The guidelines provide guidance to businesses on how sustainability collaborations will generally be assessed, and how they may be implemented in a way that is compliant with applicable competition laws.
- For example, the CCCS and JFTC’s guidelines have helpfully provided examples of sustainability agreements that:
- are unlikely to give rise to competition concerns e.g. an agreement which relates to joint activities which none of the parties to the agreement could have undertaken independently;
- are less likely to give rise to competition concerns, provided that appropriate safeguards have been implemented, e.g. pooling information about suppliers to create an industry database about green practices; and
- could potentially raise competition concerns e.g where a key parameter of competition, such as price, is restricted by the agreement.

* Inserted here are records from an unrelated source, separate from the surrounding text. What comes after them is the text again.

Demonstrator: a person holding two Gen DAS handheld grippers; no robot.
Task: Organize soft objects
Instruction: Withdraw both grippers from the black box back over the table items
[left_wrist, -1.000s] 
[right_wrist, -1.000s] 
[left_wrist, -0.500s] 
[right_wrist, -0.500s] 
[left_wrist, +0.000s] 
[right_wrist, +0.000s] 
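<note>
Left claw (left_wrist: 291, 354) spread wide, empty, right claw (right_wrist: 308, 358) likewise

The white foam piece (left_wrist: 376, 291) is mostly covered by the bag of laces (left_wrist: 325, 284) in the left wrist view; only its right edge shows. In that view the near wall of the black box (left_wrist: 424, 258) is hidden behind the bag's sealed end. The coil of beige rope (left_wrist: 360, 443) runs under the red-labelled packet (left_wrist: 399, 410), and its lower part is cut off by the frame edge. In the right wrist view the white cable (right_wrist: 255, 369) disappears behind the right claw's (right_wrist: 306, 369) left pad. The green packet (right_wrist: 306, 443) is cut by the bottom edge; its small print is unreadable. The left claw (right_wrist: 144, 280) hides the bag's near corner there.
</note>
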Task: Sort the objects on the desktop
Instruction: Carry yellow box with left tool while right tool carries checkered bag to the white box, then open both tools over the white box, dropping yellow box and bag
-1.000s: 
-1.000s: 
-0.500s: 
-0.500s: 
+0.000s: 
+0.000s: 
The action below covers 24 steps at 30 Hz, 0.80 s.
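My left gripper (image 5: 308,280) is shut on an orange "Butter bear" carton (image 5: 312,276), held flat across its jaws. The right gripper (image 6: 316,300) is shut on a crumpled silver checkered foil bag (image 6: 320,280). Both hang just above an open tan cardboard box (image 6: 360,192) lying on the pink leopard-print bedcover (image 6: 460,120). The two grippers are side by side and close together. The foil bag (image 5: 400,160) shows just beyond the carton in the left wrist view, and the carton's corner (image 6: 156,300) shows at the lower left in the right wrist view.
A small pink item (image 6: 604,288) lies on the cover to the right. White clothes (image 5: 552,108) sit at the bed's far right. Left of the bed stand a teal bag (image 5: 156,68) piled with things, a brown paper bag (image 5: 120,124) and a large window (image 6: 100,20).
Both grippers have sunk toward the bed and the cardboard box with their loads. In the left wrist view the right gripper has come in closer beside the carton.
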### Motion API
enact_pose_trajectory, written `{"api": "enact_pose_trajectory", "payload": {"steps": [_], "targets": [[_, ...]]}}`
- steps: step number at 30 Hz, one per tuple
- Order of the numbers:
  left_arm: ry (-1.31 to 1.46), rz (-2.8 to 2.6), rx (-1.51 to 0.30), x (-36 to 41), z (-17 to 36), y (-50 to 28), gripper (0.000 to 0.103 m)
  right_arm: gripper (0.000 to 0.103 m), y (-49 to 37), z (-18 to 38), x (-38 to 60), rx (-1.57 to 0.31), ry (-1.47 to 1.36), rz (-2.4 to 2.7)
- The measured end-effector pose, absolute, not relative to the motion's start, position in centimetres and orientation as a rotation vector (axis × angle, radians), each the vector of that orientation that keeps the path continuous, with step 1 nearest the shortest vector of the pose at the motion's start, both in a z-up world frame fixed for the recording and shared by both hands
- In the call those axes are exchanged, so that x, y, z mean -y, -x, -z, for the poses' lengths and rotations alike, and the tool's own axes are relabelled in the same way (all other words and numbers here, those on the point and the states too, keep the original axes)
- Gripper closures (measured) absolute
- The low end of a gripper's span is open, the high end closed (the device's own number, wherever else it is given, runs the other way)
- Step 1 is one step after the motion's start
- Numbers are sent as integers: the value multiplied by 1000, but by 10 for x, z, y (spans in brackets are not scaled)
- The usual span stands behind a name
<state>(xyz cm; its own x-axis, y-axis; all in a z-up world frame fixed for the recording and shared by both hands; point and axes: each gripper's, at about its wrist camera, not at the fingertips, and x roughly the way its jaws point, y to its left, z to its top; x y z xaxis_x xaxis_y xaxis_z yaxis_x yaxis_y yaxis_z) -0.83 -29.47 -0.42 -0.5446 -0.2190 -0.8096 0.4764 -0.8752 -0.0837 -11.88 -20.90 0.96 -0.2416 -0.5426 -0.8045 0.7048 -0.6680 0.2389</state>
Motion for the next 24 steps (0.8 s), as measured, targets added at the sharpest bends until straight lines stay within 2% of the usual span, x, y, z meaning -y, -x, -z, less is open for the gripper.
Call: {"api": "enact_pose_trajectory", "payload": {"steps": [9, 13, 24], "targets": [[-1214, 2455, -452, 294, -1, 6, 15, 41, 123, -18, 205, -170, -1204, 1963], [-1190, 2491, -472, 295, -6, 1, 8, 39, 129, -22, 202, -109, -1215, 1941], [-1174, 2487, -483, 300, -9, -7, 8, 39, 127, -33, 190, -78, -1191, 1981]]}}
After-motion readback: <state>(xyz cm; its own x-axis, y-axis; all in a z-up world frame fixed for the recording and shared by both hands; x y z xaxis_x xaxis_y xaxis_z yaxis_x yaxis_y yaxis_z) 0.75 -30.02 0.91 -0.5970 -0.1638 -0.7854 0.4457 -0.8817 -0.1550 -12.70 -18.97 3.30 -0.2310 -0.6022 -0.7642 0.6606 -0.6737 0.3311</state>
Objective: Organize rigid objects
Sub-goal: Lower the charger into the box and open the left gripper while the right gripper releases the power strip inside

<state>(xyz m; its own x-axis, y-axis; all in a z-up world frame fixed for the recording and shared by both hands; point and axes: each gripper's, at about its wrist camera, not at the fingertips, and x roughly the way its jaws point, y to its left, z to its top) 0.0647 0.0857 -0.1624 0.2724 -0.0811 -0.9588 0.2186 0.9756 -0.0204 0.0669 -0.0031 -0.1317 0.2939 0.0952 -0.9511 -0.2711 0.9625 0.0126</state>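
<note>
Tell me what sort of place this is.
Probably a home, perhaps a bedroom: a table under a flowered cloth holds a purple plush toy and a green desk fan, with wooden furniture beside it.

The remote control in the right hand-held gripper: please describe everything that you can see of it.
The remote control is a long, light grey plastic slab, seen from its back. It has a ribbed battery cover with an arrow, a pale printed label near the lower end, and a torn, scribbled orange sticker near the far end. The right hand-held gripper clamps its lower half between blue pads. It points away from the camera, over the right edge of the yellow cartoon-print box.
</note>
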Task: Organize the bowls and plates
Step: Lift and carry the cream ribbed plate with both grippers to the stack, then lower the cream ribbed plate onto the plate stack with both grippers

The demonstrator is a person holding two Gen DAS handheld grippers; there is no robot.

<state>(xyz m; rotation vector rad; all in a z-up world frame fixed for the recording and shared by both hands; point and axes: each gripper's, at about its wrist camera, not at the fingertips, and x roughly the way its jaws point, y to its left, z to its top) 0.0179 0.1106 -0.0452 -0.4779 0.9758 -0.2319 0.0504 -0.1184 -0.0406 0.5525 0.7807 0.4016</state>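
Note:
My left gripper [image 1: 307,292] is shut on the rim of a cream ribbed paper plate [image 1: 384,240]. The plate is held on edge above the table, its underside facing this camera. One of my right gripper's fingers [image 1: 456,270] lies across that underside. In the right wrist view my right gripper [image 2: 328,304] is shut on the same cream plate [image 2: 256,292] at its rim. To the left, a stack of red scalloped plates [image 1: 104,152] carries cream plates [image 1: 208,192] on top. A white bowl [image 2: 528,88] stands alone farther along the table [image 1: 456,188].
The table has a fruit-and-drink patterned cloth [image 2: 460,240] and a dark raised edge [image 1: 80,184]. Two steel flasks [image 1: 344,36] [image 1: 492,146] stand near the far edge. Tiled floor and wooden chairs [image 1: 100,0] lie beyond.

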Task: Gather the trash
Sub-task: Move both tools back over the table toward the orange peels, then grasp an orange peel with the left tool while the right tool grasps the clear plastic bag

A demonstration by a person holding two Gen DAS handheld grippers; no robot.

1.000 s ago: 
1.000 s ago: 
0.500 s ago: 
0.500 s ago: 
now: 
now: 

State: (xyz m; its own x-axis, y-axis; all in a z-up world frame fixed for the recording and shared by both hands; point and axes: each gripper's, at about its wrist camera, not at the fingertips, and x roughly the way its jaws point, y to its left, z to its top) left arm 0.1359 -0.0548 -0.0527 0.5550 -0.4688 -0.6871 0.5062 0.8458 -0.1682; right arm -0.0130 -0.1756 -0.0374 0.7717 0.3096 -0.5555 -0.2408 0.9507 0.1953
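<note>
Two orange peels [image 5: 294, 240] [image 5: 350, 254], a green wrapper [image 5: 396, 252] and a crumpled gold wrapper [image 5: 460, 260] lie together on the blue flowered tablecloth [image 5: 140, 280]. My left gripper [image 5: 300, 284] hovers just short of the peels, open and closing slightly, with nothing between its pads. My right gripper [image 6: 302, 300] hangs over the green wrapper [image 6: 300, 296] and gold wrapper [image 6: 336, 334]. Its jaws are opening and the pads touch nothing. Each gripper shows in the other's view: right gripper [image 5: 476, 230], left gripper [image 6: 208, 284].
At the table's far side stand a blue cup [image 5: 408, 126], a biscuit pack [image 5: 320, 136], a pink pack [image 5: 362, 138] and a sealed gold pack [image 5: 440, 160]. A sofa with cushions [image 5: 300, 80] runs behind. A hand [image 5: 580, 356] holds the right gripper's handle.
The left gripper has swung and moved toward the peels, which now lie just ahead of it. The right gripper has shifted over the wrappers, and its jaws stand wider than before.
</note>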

Some APAC authorities, including in Singapore, Japan and Australia offer channels through which businesses may seek clarifications on whether a proposed sustainable collaboration may be permitted e.g through notification, consultation or exemption. This provides a helpful route for businesses to obtain a greater degree of assurance that their proposed collaboration will not raise competition law issues.
- Concluding remarks
While some competition regulators in APAC have helpfully issued sustainability-related guidelines, businesses should note that sustainability agreements remain subject to competition law scrutiny across all jurisdictions where they may have an impact. Different authorities around the world may take divergent views and it therefore remains necessary for businesses to ascertain whether any proposed agreement, collaboration or exchange of information could give rise to potential competition law risks, and if so, whether they may be exempt or otherwise justified, or how the proposed arrangement may be modified to mitigate any infringement and enforcement risks.